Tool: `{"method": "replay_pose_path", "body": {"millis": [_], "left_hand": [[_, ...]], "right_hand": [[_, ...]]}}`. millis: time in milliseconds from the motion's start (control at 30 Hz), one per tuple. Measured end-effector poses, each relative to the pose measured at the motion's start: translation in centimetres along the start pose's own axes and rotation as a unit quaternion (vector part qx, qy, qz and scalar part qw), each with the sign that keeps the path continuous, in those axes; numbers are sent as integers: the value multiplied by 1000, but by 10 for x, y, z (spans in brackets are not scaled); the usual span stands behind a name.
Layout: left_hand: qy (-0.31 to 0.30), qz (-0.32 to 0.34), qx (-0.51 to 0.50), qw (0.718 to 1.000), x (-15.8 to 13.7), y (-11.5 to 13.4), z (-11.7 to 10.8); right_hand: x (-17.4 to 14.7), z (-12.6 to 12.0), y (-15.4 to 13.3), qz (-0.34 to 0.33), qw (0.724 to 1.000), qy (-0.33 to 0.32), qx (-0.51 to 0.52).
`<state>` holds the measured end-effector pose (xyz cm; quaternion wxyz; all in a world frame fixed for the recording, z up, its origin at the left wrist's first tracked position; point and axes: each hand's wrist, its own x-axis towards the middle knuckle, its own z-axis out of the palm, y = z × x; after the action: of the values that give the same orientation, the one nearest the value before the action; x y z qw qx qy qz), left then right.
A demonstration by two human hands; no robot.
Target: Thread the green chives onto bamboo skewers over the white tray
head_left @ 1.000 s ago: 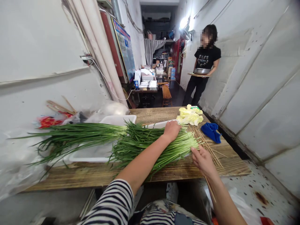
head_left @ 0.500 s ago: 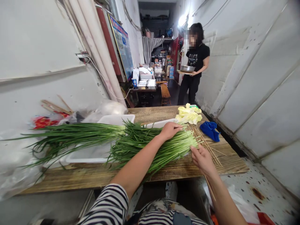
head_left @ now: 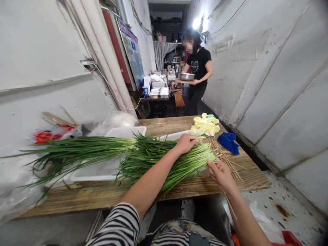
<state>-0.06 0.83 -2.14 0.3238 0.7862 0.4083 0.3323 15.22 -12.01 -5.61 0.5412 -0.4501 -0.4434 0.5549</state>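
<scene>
A thick pile of garlic chives (head_left: 164,159) lies across the table, pale stem ends to the right. My left hand (head_left: 187,143) rests over its far side, fingers pinched on stems near the cut ends. At the near right corner of the pile, my right hand (head_left: 220,171) is closed with its fingertips against the stem ends. A thin bamboo skewer (head_left: 230,204) sticks out below the right palm, held in that hand. Just right of the pile, several loose bamboo skewers (head_left: 227,159) lie on the wood. Exact fingertip contact is too small to see.
More chives (head_left: 84,148) lie over a white tray (head_left: 94,177) at left. Lettuce leaves (head_left: 205,125) and a blue cloth (head_left: 228,142) sit on the wooden table (head_left: 246,179) at right. A person (head_left: 198,65) carries a metal pot (head_left: 186,77) beyond the table.
The person in the background has moved left with the pot and leans toward the far table. Both my hands stay almost where they were on the chives.
</scene>
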Motion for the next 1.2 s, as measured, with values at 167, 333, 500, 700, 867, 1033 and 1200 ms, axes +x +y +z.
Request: {"method": "replay_pose_path", "body": {"millis": [167,333,500,700,867,1033,1200], "left_hand": [[-18,11,9,1000,0,3,1],[-22,8,7,1000,1,2,1],[-24,13,-1,1000,1,4,1],[-24,18,-14,999,1,5,1],[-24,26,-15,999,1,5,0],[-39,23,-19,999,1,4,2],[-83,33,2,996,-2,4,1]], "right_hand": [[1,0,0,5,1000,-5,6],[3,-2,1,2,1000,-2,-5],[4,-3,2,1,1000,-9,0],[5,-4,3,-2,1000,-16,2],[5,-4,4,1,1000,-16,4],[6,-5,5,5,1000,-17,5],[5,-5,4,7,1000,-10,2]]}}
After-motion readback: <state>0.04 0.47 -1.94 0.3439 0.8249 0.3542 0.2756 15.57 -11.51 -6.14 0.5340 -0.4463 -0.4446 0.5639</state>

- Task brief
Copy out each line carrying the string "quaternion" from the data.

- Your response
Tool: `{"method": "replay_pose_path", "body": {"millis": [_], "left_hand": [[_, ...]], "right_hand": [[_, ...]]}}`. millis: time in milliseconds from the motion's start (control at 30 Hz), one per tuple. Measured end-effector poses, each relative to the pose measured at the motion's start: translation in centimetres along the start pose's own axes and rotation as a unit quaternion (vector part qx, qy, qz and scalar part qw), each with the sign that keeps the path continuous, in those axes; numbers are sent as integers: the value multiplied by 1000, but by 10 for x, y, z (spans in brackets are not scaled); the usual span stands behind a name.
`<state>` holds the measured end-effector pose (xyz cm; quaternion wxyz; all in a world frame fixed for the recording, z up, its origin at the left wrist's first tracked position; point and axes: each hand's wrist, its own x-axis towards the middle knuckle, its own z-axis out of the palm, y = z × x; after the action: of the values that give the same orientation, the one nearest the value before the action; x y z qw qx qy qz), left then right.

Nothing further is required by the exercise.